### Task to complete
Find and copy each line of the records where the string "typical" shows up.

*** Opening The input ***

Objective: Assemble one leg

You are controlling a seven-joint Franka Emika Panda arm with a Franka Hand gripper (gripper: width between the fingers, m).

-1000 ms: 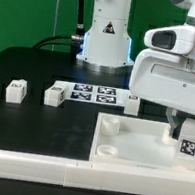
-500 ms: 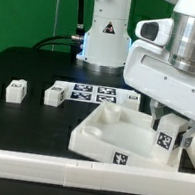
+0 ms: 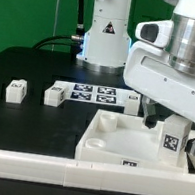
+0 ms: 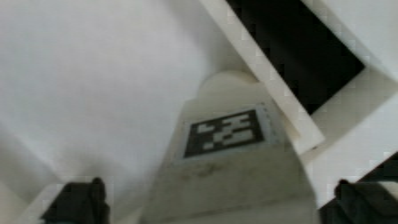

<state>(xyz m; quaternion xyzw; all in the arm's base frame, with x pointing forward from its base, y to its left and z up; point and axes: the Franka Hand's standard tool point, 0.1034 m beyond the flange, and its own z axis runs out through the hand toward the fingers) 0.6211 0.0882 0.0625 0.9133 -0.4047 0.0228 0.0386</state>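
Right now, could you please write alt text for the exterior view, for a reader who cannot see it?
A large white robot arm lowers its gripper, with a tagged white leg at its fingers, over a white rimmed panel on a black table. Two more legs and the marker board lie behind.

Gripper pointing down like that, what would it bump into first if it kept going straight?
Probably the leg, the white tagged peg lying right between the gripper fingertips in the wrist view. Under it sits the white panel. Whether the leg already touches the fingers is unclear.
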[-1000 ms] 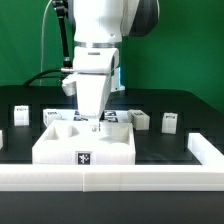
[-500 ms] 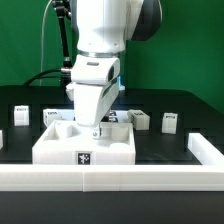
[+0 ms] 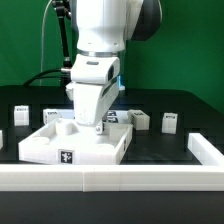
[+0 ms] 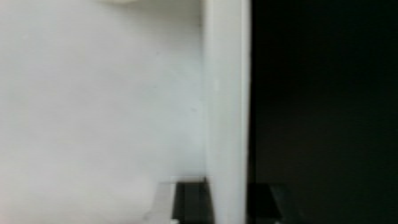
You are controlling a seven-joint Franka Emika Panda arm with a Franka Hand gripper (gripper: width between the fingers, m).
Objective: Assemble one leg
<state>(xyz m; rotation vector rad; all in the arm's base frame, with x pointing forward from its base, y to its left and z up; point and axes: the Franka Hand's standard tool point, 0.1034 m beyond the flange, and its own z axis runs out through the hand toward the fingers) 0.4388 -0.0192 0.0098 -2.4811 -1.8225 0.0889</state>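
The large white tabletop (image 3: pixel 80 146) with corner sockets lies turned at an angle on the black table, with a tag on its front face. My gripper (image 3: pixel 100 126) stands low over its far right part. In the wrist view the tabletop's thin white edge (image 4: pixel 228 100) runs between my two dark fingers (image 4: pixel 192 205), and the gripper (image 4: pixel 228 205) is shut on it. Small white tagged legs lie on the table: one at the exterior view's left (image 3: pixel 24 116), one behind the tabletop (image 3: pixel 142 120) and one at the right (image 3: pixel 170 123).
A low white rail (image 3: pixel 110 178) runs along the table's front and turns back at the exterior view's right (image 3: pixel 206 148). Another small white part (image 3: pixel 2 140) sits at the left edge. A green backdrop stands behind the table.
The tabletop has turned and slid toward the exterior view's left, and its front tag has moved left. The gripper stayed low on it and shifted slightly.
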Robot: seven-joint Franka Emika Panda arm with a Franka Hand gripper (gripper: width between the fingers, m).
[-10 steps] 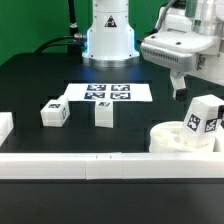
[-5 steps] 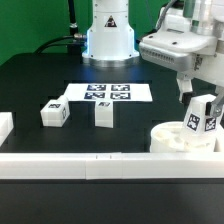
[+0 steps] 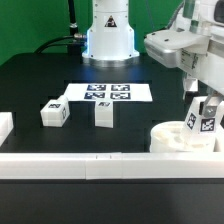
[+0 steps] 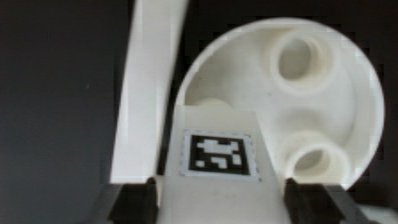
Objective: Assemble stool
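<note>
The white round stool seat lies at the exterior view's right, against the front rail. One tagged white leg stands upright on it. My gripper is down over this leg. In the wrist view the leg fills the gap between my fingers, which press on both of its sides; the gripper is shut on it. The seat with its round holes lies beyond. Two more legs lie loose on the black table at the left.
The marker board lies flat in the middle near the robot base. A long white rail runs along the front edge and shows in the wrist view. A white rail end sits at the far left.
My gripper has moved to the exterior view's right and down, from beside the upright leg to over it, with the fingers now on its sides. The leg and seat have stayed put.
</note>
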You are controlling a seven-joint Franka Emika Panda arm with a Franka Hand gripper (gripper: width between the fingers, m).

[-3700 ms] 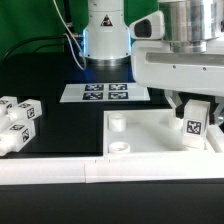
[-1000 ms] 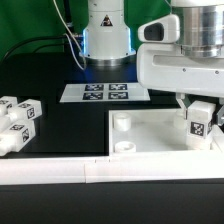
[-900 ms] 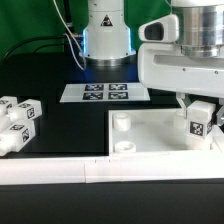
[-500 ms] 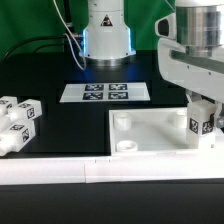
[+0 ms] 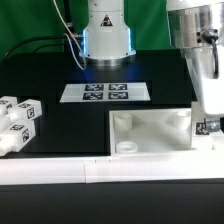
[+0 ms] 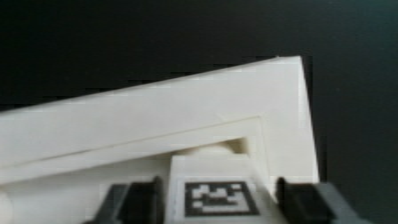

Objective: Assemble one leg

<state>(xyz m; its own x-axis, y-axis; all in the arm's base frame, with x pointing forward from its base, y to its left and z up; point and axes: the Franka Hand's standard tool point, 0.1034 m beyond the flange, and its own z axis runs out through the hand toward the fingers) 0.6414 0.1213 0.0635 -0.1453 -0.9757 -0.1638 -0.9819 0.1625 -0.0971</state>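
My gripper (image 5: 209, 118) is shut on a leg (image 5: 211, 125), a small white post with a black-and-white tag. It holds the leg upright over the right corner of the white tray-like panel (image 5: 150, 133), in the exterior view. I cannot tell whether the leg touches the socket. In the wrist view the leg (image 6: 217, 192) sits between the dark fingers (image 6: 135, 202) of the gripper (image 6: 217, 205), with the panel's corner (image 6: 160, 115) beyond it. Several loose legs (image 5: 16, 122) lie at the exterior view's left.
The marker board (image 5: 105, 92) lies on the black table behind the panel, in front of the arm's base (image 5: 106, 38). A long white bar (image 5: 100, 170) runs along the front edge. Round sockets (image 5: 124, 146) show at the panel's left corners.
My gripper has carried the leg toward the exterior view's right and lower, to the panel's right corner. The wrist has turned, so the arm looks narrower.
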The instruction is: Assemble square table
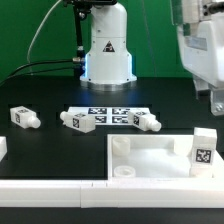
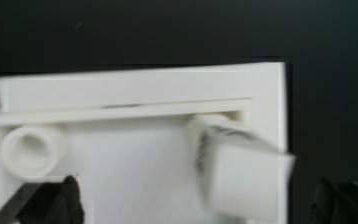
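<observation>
One leg [image 1: 203, 150] stands upright in a corner of top [image 1: 150, 160], at the exterior view's right. Gripper [image 1: 211, 103] hangs above it, jaws wide apart, nothing held. Leg stands unaided, so prob. seated. Top lies rim-up along bar [image 1: 50, 190], likely a stop vs sliding. 3 loose legs [image 1: 75, 121] lie on their sides near marker board [image 1: 110, 115], handy for each empty socket [image 2: 30, 150].

Four stubby white plastic tagged legs [image 1: 22, 118]: three lie across the bench's middle, and one stands in a corner of the single white square plastic rimmed top [image 1: 150, 160]. One flat white marker board [image 1: 110, 113]. One long white bar [image 1: 50, 188] lies along the bench's front edge.
</observation>
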`<state>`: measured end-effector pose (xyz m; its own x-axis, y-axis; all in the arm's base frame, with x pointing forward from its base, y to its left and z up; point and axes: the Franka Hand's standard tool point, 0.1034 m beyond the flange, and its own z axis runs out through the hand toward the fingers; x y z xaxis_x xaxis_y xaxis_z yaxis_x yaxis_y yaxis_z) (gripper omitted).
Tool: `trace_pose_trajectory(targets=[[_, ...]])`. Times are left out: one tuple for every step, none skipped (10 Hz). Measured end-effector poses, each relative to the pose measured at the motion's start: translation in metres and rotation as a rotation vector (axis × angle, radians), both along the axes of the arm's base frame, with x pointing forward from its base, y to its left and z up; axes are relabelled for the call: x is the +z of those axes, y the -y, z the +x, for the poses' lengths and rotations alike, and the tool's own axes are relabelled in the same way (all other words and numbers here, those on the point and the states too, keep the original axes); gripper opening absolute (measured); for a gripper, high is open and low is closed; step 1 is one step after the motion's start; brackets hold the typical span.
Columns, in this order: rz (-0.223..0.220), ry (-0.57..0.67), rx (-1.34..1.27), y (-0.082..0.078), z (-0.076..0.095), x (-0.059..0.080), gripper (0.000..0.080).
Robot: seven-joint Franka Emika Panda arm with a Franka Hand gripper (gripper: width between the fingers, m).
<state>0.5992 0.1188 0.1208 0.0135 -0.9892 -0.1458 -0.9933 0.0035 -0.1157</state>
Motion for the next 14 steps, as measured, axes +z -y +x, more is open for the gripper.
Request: trace_pose_trajectory(targets=[[-0.001, -0.006, 0.011, 0.000, -0.002, 0.000, 0.0649], [0.000, -0.005, 0.010, 0.000, -0.001, -0.001, 0.0649], [-0.001, -0.006, 0.010, 0.000, -0.002, -0.002, 0.0649], [-0.001, -0.007, 0.008, 0.001, -0.002, -0.002, 0.0649], [0.010, -0.011, -0.047, 0.009, -0.009, -0.007, 0.0649], [0.015, -0.048, -0.112, 0.022, -0.030, -0.015, 0.0649], [0.019, -0.091, -0.186, 0.029, -0.050, -0.020, 0.0649], [0.009, -0.098, -0.201, 0.029, -0.062, -0.025, 0.0649], [0.006, -0.097, -0.185, 0.024, -0.062, -0.025, 0.0649], [0.007, -0.096, -0.177, 0.024, -0.062, -0.026, 0.0649], [0.006, -0.097, -0.174, 0.023, -0.062, -0.026, 0.0649], [0.005, -0.098, -0.171, 0.023, -0.063, -0.027, 0.0649], [0.006, -0.109, -0.202, 0.026, -0.069, -0.031, 0.0649], [0.002, -0.152, -0.258, 0.035, -0.093, -0.040, 0.0649]])
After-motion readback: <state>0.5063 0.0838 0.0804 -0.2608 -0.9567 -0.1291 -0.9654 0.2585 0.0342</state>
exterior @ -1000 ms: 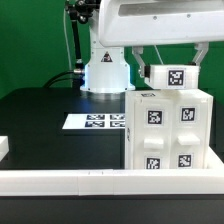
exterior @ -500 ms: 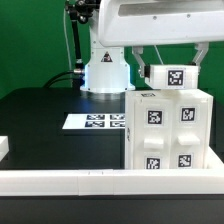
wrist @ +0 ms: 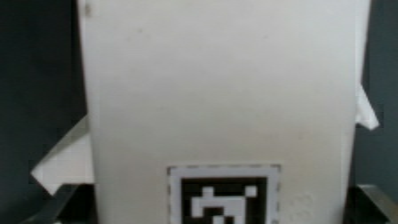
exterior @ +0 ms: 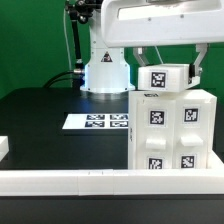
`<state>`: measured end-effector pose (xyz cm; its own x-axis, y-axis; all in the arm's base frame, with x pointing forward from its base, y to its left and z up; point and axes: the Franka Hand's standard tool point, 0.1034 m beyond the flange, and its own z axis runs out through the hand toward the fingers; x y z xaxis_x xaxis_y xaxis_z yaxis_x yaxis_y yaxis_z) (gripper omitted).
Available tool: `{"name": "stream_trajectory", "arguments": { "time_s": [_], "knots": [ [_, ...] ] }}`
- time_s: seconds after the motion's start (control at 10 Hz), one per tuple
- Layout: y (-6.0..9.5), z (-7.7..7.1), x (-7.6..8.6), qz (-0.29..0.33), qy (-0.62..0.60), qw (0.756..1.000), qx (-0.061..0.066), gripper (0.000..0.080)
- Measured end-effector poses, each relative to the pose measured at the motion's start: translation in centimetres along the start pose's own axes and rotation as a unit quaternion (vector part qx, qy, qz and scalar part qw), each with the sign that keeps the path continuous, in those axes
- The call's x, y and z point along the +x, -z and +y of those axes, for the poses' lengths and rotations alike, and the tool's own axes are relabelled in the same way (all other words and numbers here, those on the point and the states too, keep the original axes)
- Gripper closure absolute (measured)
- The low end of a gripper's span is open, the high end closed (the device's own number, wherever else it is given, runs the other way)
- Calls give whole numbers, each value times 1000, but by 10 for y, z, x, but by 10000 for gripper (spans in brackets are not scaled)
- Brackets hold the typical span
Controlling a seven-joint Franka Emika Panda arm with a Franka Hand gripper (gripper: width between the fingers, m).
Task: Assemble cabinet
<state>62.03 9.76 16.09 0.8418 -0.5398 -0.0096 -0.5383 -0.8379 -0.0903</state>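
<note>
The arm (exterior: 150,22) hangs in from the top of the exterior view, its wrist bent over and pointing down at the cabinet (exterior: 172,130). The cabinet stands on the black table (exterior: 45,125) at the exterior view's right, just behind the long white rail (exterior: 90,181), with four tagged blocks on its front. And there's movement! Half a second ago the small tagged top block (exterior: 163,79) sat further to the exterior view's right, slightly askew. Now it has slid toward the exterior view's left and sits squarer on the cabinet's roof, while the arm's white head has edged the other way. The cabinet body has barely budged. The gripper (exterior: 168,72) straddles that top block with its jaws spread wide. One dark finger (exterior: 141,58) comes down at the block's left end and the other at its right, and both look pressed against it, so the gripper is clamped on the block. The wrist view is filled by that same block (wrist: 205,90), white face and tag up close. The marker board (exterior: 92,122) lies flat beside the cabinet, well clear of the gripper.
</note>
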Motion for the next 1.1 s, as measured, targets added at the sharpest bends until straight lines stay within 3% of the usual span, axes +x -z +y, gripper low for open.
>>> {"name": "stream_trajectory", "arguments": {
  "time_s": [0.4, 0.8, 1.1],
  "knots": [
    [0, 1, 0, -3, -142, 990, 3, 245],
    [-1, 6, -2, -24, -405, 913, 37, 245],
    [-2, 6, -3, -29, -459, 887, 37, 210]
  ]
}}
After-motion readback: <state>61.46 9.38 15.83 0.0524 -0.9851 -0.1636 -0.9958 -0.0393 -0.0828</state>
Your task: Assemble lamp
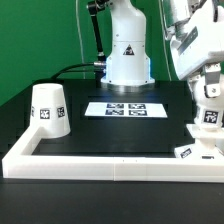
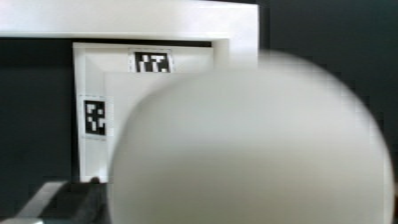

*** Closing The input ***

### Response to the task
Tool: `trace_pose_trajectory(targets=[[_, ...]])`. Times are left out: one tuple for every step, none skipped (10 Hz). Measured end-effector poses, each relative to the pose measured at the motion's start: translation in metres and rotation as a rotation vector (axis × angle, radians), both along the axes of the arm's base frame, with x pointing forward from its base, y to its left and z up; axes are relabelled for the call: x is the +z of those axes, y the -y, z the +x, for the poses' lengths and rotations alike, and the tool's own axes are relabelled in the same way (all other words and numbers here, those on the point and the states too, keep the original axes); gripper opening absolute (measured); for a gripper, high is open and low is closed; step 1 is one step after the motion's start; brackets hold the typical span.
- Brackets hold the typical span

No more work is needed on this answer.